According to a preferred form of the invention, the ends of the tubular member are connected to a common suitable coupling provided for attaching the same to a conventional household appliance, such as a vacuum cleaner. Such appliance supplies pressurized air to the tubular member in its assembled endless configuration, which air exits through the jet openings in the tubular member with substantial velocity for agitation of the water. Such coupling comprises a large diameter fitting end adapted to be connected to the hose of a conventional vacuum cleaner and reduced diameter arm portions adapted for connection to end fittings provided at the ends of the elongate flexible tubular member.

To the accomplishment of the foregoing and related ends, the invention, then, comprises the features hereinafter fully described and particularly pointed out in the claims, the following description and the annexed drawings setting forth in detail a certain illustrative embodiment of the invention, this being indicative, however, of but one of the various ways in which the principles of the invention may be employed.

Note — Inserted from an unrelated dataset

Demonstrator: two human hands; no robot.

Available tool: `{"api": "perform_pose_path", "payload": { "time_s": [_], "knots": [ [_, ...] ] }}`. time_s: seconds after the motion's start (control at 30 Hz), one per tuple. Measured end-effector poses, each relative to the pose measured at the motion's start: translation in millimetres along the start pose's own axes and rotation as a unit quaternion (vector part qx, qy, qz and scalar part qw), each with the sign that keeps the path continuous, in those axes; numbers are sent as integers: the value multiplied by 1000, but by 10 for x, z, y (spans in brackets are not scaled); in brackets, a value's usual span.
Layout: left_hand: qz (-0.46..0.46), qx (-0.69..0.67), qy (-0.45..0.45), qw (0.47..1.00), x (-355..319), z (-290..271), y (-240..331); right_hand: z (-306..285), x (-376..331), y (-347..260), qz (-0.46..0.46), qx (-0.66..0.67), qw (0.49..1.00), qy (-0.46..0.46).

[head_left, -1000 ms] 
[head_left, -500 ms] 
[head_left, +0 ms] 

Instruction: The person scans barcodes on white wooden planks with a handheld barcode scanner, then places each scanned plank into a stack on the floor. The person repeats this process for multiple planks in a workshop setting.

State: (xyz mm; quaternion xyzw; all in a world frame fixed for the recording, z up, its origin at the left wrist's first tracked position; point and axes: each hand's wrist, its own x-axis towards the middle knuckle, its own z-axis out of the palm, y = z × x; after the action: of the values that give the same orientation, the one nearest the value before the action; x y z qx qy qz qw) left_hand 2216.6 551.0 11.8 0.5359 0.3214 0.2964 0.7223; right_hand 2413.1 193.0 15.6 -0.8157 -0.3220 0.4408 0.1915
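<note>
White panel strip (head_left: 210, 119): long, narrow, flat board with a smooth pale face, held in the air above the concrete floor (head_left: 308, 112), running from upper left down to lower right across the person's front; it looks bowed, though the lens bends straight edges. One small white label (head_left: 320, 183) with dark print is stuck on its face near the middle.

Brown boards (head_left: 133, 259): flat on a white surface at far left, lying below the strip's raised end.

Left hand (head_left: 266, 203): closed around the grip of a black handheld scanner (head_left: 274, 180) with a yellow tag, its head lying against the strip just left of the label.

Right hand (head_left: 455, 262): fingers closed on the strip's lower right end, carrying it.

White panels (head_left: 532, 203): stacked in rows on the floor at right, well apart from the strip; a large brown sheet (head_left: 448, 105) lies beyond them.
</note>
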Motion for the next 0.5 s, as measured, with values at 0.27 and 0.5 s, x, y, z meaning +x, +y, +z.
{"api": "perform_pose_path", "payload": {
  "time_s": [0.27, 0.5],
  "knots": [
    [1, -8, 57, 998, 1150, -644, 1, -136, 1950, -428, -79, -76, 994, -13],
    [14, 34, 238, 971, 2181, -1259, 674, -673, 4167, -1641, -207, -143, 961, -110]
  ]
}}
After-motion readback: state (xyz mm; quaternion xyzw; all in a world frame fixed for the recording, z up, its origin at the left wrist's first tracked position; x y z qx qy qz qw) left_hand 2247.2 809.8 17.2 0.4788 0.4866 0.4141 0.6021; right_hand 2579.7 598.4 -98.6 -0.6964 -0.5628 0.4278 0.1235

BRIEF DESCRIPTION OF THE DRAWINGS

In the annexed drawings:

FIG. 1 is a perspective view, partially broken away, illustrating a conventional bathtub in which the hydrotherapeutic apparatus according to the present invention is employed;

FIG. 2 is a plan view of the bathtub portion of the apparatus shown in FIG. 1;

FIG. 3 is an enlarged elevation of the Y-shape coupling for the hydrotherapeutic apparatus as taken along the line 3--3 in FIG. 2, with portions of the large diameter fitting and of the coupling being shown in section;

FIG. 4 is an enlarged elevation, partially in section, taken along the line 4--4 of FIG. 2 showing a mounting mechanism selectively for securing the tubular member to the side of the bathtub; and

FIG. 5 is a reduced plan view of the apparatus of FIG. 2 with the same adjustably arranged in another position for localized agitation of a portion of the water in the tub.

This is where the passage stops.